— Problem description —
Word for word and without images, reproduce the listing that follows.

— Data extract —

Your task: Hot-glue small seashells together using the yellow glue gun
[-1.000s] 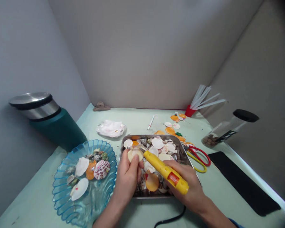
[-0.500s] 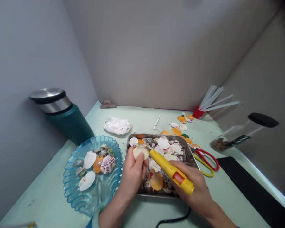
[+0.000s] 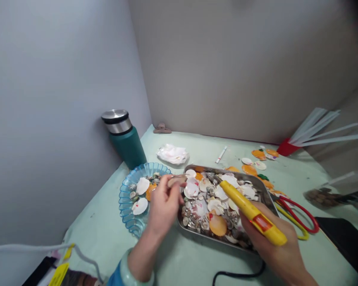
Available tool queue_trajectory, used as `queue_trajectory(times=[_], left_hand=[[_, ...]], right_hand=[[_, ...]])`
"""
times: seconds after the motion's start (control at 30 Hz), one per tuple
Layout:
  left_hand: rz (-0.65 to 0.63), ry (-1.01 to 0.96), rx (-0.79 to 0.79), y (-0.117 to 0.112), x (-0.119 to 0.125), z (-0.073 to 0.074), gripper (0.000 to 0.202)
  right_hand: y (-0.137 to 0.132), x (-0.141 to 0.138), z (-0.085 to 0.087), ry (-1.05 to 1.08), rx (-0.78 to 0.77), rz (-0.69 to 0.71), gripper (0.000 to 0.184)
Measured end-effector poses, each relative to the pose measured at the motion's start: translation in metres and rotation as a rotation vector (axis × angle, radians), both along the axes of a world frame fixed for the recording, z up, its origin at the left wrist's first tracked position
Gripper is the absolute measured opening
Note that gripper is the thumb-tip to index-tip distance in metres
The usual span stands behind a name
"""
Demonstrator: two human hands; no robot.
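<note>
My left hand (image 3: 163, 206) pinches a pale shell (image 3: 176, 180) between its fingertips, over the gap between the blue glass dish (image 3: 128, 198) and the metal tray (image 3: 193, 232). In my right hand (image 3: 274, 250) is a yellow glue gun (image 3: 252, 212), fingers wrapped round it, nozzle aimed up-left over the tray and apart from the shell. The tray is heaped with several white, orange and dark shells. Several more shells lie in the blue dish.
A teal flask (image 3: 124, 139) stands by the left wall. Crumpled white tissue (image 3: 173, 154) lies behind the tray. Red and yellow scissors (image 3: 298, 218), loose orange shells (image 3: 258, 154), a red cup of glue sticks (image 3: 286, 147), a clear jar (image 3: 331, 194) and a black pad (image 3: 346, 238) are at right.
The view has swung left. My left hand carried the shell left, away from the glue gun's nozzle toward the blue dish. The glue gun has drawn back from the shell.
</note>
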State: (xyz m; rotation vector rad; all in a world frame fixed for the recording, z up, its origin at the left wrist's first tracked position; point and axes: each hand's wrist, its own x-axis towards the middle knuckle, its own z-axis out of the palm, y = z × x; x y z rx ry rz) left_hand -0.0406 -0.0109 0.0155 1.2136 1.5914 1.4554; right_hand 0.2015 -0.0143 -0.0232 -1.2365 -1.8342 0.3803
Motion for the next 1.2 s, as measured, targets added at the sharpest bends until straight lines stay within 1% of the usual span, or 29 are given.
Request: queue_trajectory(times=[0.07,0.1,0.17,0.23,0.3,0.37,0.5,0.53,0.6,0.7,0.83,0.9,0.97,1.07,1.2], left_hand=[[0.109,0.173,0.014,-0.003,-0.027,0.001,0.022],[0.164,0.293,0.031,-0.004,-0.04,0.0,0.022],[0.261,0.551,0.127,-0.002,-0.062,-0.001,0.023],[0.329,0.753,0.127,0.001,-0.075,-0.003,0.028],[0.368,0.878,0.084,0.004,-0.08,-0.003,0.031],[0.36,0.978,0.009,0.006,-0.079,-0.001,0.033],[0.226,1.183,-0.155,0.001,-0.076,0.003,0.039],[0.213,1.212,-0.167,-0.001,-0.076,0.004,0.041],[0.225,1.23,-0.16,-0.007,-0.076,0.005,0.041],[0.259,1.206,-0.124,-0.013,-0.071,0.007,0.038],[0.238,1.164,-0.069,-0.017,-0.061,0.007,0.031],[0.231,1.162,-0.069,-0.017,-0.058,0.006,0.03],[0.223,1.171,-0.097,-0.015,-0.059,0.005,0.03],[0.178,1.205,-0.16,-0.014,-0.065,0.004,0.03],[0.145,1.272,-0.248,-0.014,-0.07,0.003,0.029]], right_hand=[[-0.001,0.0,0.001,0.0,0.001,0.011,0.02],[-0.001,0.0,0.001,0.004,-0.002,0.015,0.02],[-0.002,0.0,0.003,0.015,-0.025,0.019,0.02],[-0.003,-0.001,0.004,0.02,-0.04,0.016,0.021],[-0.003,-0.001,0.006,0.018,-0.038,0.015,0.022],[-0.003,-0.001,0.006,0.015,-0.022,0.021,0.021],[-0.003,0.001,0.004,0.011,0.008,0.03,0.021],[-0.003,0.002,0.003,0.008,0.008,0.028,0.022],[-0.003,0.003,0.002,-0.001,0.005,0.027,0.023],[-0.003,0.003,0.002,-0.014,0.017,0.045,0.025],[-0.002,0.002,0.004,-0.026,0.062,0.051,0.022],[-0.001,0.002,0.004,-0.029,0.07,0.063,0.022],[-0.001,0.002,0.004,-0.031,0.075,0.071,0.022],[-0.001,0.002,0.003,-0.021,0.057,0.064,0.022],[-0.003,0.001,0.003,0.017,-0.008,0.0,0.023]])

— Written response —
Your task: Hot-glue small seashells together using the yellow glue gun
[-1.000s] 
[-0.500s] 
[+0.000s] 
Available tool queue_trajectory, used as `queue_trajectory(times=[_], left_hand=[[_, ...]], right_hand=[[_, ...]])`
"""
times: seconds after the motion's start (control at 30 Hz), one per tuple
Layout:
  left_hand: rz (-0.65 to 0.63), ry (-1.01 to 0.96), rx (-0.79 to 0.79), y (-0.117 to 0.112), x (-0.119 to 0.125), z (-0.073 to 0.074), gripper (0.000 to 0.202)
  right_hand: y (-0.137 to 0.132), x (-0.141 to 0.138), z (-0.085 to 0.087), ry (-1.05 to 1.08), rx (-0.78 to 0.77), rz (-0.69 to 0.71), gripper (0.000 to 0.184)
Measured end-effector poses, each relative to the pose measured at the motion's start: translation in metres and rotation as a rotation vector (axis × angle, radians), both along the axes of a world frame fixed for the recording, z up, its origin at the left wrist's first tracked position
Gripper is the absolute measured opening
Note that gripper is the thumb-tip to index-tip distance in metres
The usual span stands behind a name
"""
Demonstrator: two human hands; no robot.
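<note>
My left hand (image 3: 163, 206) pinches a pale shell (image 3: 176, 180) between its fingertips, over the gap between the blue glass dish (image 3: 128, 198) and the metal tray (image 3: 193, 232). In my right hand (image 3: 274, 250) is a yellow glue gun (image 3: 252, 212), fingers wrapped round it, nozzle aimed up-left over the tray and apart from the shell. The tray is heaped with several white, orange and dark shells. Several more shells lie in the blue dish.
A teal flask (image 3: 124, 139) stands by the left wall. Crumpled white tissue (image 3: 173, 154) lies behind the tray. Red and yellow scissors (image 3: 298, 218), loose orange shells (image 3: 258, 154), a red cup of glue sticks (image 3: 286, 147), a clear jar (image 3: 331, 194) and a black pad (image 3: 346, 238) are at right.
The view has swung left. My left hand carried the shell left, away from the glue gun's nozzle toward the blue dish. The glue gun has drawn back from the shell.
</note>
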State: (xyz m; rotation vector rad; all in a world frame fixed for the recording, z up, its origin at the left wrist's first tracked position; point and axes: each hand's wrist, its own x-axis towards the middle knuckle, its own z-axis out of the palm, y = z × x; x y z rx ry rz) left_hand -0.0406 -0.0109 0.0155 1.2136 1.5914 1.4554; right_hand 0.2015 -0.0143 -0.0232 -1.2365 -1.8342 0.3803
Motion for the next 1.2 s, as measured, targets added at the sharpest bends until straight lines stay within 1% of the usual span, or 29 are given.
Request: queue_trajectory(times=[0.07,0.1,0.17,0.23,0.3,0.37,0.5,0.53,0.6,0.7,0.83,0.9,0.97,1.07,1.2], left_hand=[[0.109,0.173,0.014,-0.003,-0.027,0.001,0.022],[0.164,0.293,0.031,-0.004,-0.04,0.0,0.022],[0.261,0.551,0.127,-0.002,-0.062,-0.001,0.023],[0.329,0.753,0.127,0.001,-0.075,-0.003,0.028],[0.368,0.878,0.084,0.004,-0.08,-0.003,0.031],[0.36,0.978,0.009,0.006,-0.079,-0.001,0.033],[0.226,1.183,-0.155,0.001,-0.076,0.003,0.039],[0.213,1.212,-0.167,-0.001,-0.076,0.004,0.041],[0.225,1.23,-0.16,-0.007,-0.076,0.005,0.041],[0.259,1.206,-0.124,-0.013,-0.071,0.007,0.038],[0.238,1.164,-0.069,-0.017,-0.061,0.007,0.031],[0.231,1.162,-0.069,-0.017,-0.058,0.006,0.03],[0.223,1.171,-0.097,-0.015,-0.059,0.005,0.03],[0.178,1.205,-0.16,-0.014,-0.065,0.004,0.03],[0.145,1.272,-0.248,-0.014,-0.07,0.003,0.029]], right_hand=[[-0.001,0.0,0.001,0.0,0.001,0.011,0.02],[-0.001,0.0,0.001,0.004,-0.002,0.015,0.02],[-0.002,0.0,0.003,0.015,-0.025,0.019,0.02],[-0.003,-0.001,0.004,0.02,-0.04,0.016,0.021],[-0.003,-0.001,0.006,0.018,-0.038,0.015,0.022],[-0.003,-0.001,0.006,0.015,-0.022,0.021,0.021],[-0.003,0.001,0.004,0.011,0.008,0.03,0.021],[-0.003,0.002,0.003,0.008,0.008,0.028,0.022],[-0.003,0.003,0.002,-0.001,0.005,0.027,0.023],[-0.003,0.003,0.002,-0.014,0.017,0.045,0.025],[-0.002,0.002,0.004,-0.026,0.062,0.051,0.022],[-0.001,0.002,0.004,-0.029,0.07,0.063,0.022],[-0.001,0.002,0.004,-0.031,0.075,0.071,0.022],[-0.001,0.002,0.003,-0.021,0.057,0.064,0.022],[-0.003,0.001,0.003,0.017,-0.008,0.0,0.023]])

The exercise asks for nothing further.